Don't use this pattern when:

Queries are uniformly free-form and can't be cleanly bucketed.
Handler diversity adds operational overhead that exceeds the per-workflow specialisation benefit.
Workflow-mis-routing cost is higher than monolithic-LLM generation cost (rare, but possible in adversarial domains).

Trade-offs¶

Operational complexity ↑ — N handlers to maintain. Mitigated by handler independence (changes to one don't regress others).
Latency ↑ — every query pays an LLM-classification cost before the handler runs. Mitigated by using a small fast model (e.g. GPT-4o-mini) for the router and reserving larger models for QA generation.
Risk surface area ↓↓ — high-risk workflows entirely bypass LLM generation. The blast radius of an LLM hallucination is bounded to the QA workflow only.
Engineering velocity per handler ↑ — handler teams own their slice; can iterate independently.
User experience — uniform front (chat interface) over heterogeneous back (handlers). User doesn't know the request was routed.

Risks¶

Mis-routing. Router classifies Cancel intent as QA; QA-RAG generates an LLM response that should have been a templated risk-mitigation message. Mitigation: conservative router prompts; bias toward routing into safer/templated workflows when uncertain.
Coverage gaps. N workflows can't cover everything; the default fallback (typically QA) absorbs the residual. Mitigation: monitor router output distribution; add workflows when out-of-distribution queries cluster.
Workflow ambiguity. Queries that span workflows ("I want to cancel and get a refund") need explicit disambiguation policy.
Router accuracy regression. Re-prompting the router (or upgrading the underlying model) can shift the workflow distribution. Track per-workflow rate as an SLI.

concepts/llm-workflow-router — the underlying concept.
patterns/intent-domain-decomposer-agentic-router — decomposer-router sibling (Databricks World Bank Group).
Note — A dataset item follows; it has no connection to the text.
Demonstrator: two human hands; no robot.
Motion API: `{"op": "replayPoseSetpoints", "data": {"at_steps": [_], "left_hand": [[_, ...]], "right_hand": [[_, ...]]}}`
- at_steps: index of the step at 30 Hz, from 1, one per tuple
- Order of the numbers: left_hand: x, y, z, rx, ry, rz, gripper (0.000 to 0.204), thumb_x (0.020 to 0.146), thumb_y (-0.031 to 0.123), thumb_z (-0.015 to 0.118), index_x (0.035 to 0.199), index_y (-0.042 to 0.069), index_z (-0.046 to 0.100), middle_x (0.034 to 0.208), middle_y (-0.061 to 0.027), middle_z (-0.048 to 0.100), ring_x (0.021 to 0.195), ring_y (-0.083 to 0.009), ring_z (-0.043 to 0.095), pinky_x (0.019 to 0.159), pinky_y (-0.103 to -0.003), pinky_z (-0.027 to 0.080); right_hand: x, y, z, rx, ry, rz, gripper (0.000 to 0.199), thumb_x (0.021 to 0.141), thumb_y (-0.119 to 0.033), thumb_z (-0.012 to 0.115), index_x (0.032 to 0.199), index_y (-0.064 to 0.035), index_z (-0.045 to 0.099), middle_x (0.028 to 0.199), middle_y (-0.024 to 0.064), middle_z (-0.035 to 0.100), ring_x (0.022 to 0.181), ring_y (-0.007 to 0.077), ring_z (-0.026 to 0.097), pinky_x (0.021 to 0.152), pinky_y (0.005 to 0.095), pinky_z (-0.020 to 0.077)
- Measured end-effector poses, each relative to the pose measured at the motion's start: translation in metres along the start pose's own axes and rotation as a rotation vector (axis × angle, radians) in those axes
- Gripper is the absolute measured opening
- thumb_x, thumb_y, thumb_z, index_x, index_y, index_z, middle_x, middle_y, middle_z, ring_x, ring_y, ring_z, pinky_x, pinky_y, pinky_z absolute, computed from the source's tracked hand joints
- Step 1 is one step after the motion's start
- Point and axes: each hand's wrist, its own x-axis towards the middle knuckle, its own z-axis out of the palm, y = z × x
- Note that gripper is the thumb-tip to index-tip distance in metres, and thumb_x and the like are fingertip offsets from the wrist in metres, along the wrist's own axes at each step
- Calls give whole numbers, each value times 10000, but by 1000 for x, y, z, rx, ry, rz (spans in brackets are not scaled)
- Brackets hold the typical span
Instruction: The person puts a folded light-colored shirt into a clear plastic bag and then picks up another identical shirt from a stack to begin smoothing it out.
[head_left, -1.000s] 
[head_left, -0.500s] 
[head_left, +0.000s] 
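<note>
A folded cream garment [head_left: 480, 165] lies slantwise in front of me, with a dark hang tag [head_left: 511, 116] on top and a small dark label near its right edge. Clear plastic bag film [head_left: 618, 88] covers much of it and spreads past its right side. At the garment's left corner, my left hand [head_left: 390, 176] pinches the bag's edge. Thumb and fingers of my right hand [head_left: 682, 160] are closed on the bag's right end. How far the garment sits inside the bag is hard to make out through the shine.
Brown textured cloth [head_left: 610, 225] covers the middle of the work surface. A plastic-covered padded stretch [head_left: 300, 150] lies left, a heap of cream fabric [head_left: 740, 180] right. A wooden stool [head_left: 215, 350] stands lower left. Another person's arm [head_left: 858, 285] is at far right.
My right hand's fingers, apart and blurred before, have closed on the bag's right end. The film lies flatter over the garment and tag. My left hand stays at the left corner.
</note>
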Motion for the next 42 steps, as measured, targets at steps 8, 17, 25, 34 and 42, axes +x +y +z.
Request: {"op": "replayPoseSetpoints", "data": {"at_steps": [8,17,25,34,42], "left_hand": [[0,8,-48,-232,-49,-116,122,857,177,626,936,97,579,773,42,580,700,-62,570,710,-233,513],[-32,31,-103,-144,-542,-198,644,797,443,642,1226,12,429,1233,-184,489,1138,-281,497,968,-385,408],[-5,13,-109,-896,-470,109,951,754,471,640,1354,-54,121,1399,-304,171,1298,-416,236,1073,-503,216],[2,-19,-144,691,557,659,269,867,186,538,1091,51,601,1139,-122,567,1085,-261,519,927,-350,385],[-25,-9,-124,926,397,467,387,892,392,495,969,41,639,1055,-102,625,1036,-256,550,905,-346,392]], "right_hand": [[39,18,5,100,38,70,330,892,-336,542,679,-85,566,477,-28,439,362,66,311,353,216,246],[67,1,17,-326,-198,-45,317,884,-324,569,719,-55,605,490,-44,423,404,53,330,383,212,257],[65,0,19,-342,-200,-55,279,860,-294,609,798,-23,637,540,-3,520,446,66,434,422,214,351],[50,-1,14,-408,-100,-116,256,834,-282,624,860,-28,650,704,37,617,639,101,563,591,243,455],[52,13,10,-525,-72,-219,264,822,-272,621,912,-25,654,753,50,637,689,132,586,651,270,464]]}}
Decomposes a query into multiple sub-queries routed to different domain agents; Yelp routes each query to exactly one handler.
patterns/multi-agent-supervisor-routing — supervisor routing in multi-turn agent flows (different time horizon).
concepts/retrieval-augmented-generation — the QA handler shape.
concepts/llm-hallucination — the failure mode that motivates removing LLM from high-risk workflows.
systems/yelp-cs-chatbot — canonical wiki instance.

Seen in¶

sources/2026-05-27-yelp-beyond-the-menu-tree-how-yelp-built-a-smarter-customer-success-chatbot — canonical: 5 workflows, two-axis bucketing, doubled resolution rate vs legacy menu-tree chatbot.